An exact transcription of all the records below is required, without any images.

--- START ---

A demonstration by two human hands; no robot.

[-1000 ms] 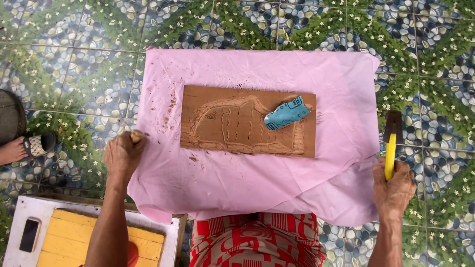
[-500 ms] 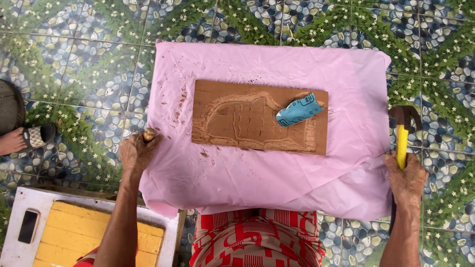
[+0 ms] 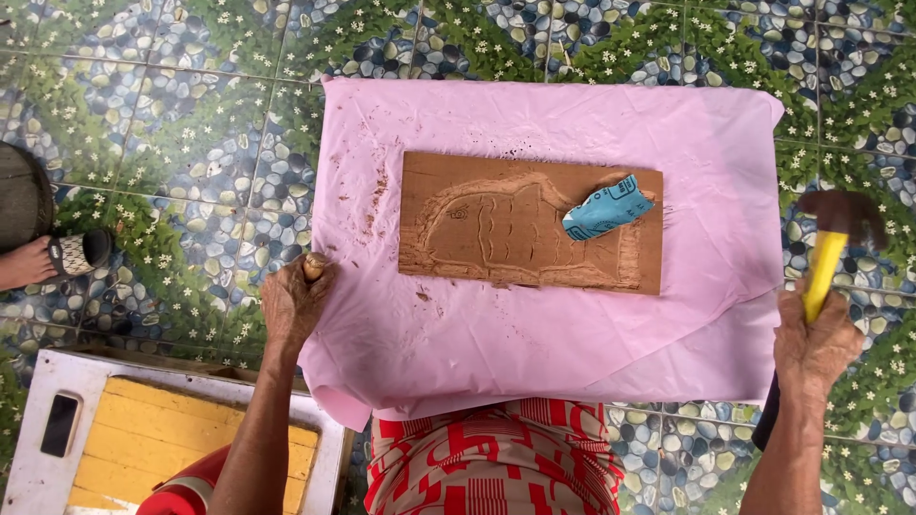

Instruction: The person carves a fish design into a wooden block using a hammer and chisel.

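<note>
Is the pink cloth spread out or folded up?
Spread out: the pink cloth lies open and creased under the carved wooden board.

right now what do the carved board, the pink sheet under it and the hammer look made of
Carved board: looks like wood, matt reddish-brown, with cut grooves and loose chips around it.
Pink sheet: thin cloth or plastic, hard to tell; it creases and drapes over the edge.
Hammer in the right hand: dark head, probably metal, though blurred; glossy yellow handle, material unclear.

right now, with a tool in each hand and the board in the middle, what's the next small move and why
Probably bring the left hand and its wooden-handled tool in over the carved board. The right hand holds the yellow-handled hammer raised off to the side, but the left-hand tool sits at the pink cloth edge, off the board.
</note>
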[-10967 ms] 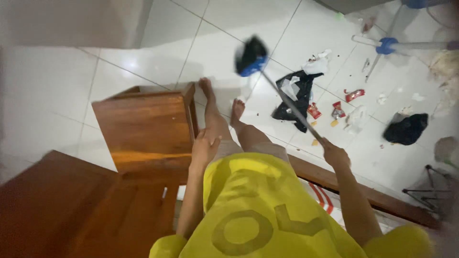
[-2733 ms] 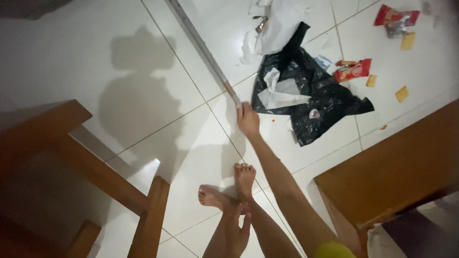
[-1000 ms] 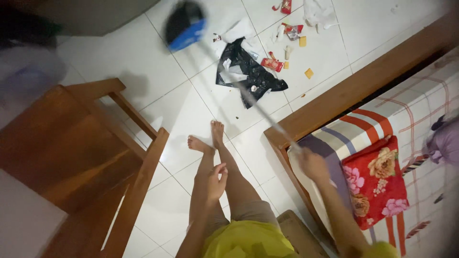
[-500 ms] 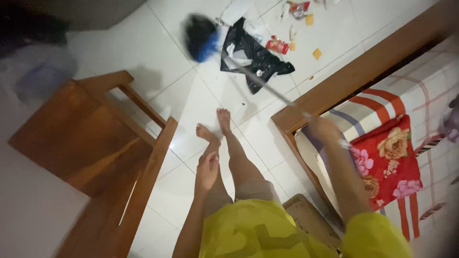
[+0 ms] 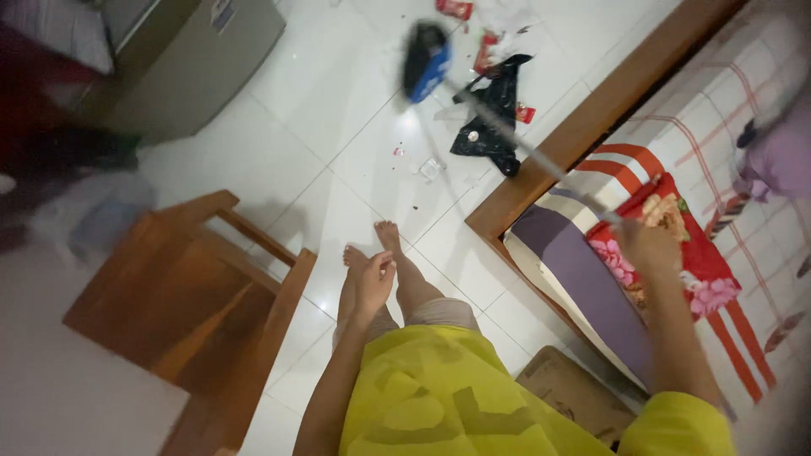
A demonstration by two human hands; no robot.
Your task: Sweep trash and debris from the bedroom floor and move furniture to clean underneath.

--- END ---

OUTPUT BELOW:
A demonstration by two human hands; no robot.

[-1000 ms] 
[-500 ms] 
[+0 ms] 

Instruction: The person carves a fish design into a wooden block using a hammer and chisel.

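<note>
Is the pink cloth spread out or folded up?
Spread out: the pink cloth lies open and creased under the carved wooden board.

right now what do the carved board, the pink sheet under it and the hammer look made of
Carved board: looks like wood, matt reddish-brown, with cut grooves and loose chips around it.
Pink sheet: thin cloth or plastic, hard to tell; it creases and drapes over the edge.
Hammer in the right hand: dark head, probably metal, though blurred; glossy yellow handle, material unclear.

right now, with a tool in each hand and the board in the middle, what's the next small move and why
Probably bring the left hand and its wooden-handled tool in over the carved board. The right hand holds the yellow-handled hammer raised off to the side, but the left-hand tool sits at the pink cloth edge, off the board.
</note>
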[-10967 ms] 
[-2733 ms] 
[-1000 ms] 
[-500 ms] 
[+0 ms] 
A demonstration by two human hands; no robot.
Your task: Sweep trash and debris from the bedroom floor and move furniture to clean underneath.

No further answer is needed.